* _Problem requirements_
Each line of the data below either holds "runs" or does not. Report how many do, and only that.

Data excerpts
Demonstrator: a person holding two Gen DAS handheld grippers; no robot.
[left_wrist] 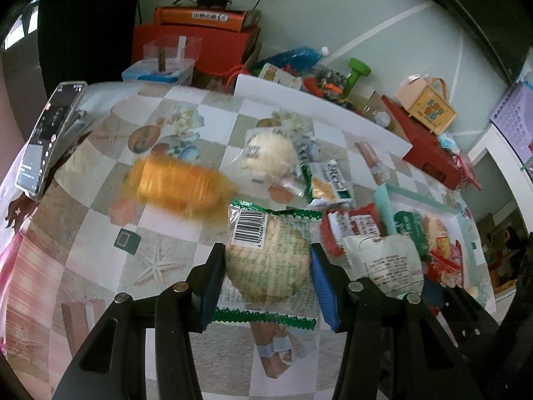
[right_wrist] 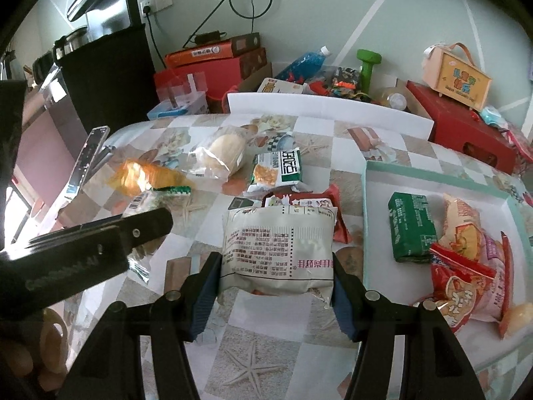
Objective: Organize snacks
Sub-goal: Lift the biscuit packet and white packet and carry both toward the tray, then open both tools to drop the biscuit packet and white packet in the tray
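Left tool grips cookie packet; right tool grips white packet.

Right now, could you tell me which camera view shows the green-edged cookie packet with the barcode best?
The left wrist view: the cookie packet fills the centre, barcode readable, pinched between the left gripper fingers. The right wrist view shows only a sliver of it, mostly hidden behind the left gripper's black body.

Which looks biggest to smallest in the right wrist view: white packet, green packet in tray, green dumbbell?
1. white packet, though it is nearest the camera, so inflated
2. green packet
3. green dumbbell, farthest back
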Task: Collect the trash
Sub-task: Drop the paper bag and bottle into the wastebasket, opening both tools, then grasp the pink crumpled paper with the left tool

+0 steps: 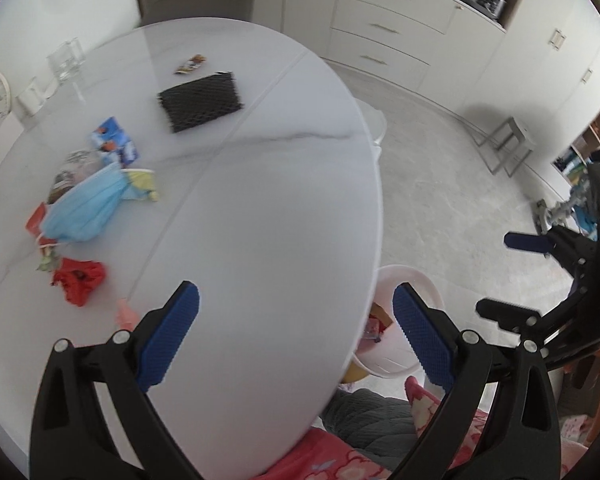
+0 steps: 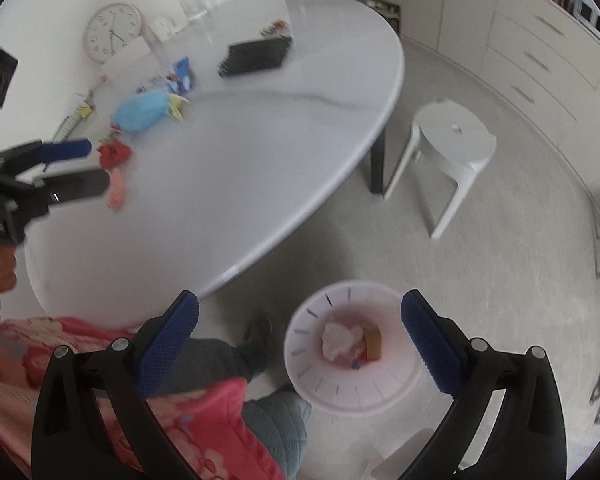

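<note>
Both sets of fingers stand spread wide w/ nothing between the blue pads. Left gripper fills the bottom of the left wrist view, over the near edge of the white marble surface; its left pad is over the surface, the right one over the bin below. Right gripper sits at the bottom of the right wrist view, above the floor, w/ the white bin just inside its right pad.

Hidden/unclear: in the left view the bin is half covered by the surface edge and the right finger, so its contents barely show there. Both views are soft w/ motion blur, esp. the items at left. Person's lap at bottom: pink floral cloth and grey quilted fabric, cut off by the frame.

Trash: a loose cluster at the left of the surface, well apart from both grippers. Light blue face mask, crumpled, on top of a silvery wrapper; blue printed wrapper above it; yellowish scrap at its right end; crumpled red wrapper lower left; small pink piece near the left pad. Small colourful wrapper lies alone near a black mesh pad, upper centre. Inside the bin, right view: white crumpled tissue, brown piece beside it.
</note>
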The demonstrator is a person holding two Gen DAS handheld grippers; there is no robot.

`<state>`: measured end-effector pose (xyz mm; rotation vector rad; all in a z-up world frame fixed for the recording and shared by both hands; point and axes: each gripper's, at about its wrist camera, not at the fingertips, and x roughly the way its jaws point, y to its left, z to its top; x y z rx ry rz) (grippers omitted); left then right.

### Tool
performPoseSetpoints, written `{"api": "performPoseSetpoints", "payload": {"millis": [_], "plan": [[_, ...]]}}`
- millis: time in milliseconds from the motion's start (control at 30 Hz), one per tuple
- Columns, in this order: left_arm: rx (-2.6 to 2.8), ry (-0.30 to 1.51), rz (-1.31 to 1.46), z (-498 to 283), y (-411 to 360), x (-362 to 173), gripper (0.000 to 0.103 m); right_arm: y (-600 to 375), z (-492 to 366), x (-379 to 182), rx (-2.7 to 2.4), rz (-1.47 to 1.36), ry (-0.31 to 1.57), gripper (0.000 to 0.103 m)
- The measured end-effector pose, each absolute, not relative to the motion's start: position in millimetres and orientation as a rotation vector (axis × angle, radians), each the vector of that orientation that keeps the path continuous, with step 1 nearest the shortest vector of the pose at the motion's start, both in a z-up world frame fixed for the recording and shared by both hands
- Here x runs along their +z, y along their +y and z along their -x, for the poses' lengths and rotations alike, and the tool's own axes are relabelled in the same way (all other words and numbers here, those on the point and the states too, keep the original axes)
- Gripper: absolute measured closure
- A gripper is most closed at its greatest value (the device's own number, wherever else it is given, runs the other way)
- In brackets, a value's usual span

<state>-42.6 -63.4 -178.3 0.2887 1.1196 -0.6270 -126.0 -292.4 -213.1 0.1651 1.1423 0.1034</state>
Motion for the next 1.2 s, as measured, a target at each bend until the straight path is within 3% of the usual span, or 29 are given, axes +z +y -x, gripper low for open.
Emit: {"api": "performPoseSetpoints", "payload": {"millis": [800, 967, 1033, 1200], "plan": [[-0.353, 1.215, -0.089, -16.2, 57.6, -254.3, 0.010, -203.2, 1.7, -201.5, 0.213, -0.144, 1.097, 0.002], [-0.351, 1.231, -0.087, -23.1, 63.6, -270.3, 0.023, -192.2, -22.0, -202.7, 0.230, -0.152, 1.103, 0.002], [-0.349, 1.249, -0.085, -25.8, 65.2, -276.2, 0.034, -188.4, -29.5, -203.1, 0.238, -0.148, 1.104, 0.002], [-0.337, 1.288, -0.090, -30.9, 63.9, -289.0, 0.049, -183.7, -39.6, -206.2, 0.257, -0.144, 1.114, 0.002]]}}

* _Solution to the exercise_
2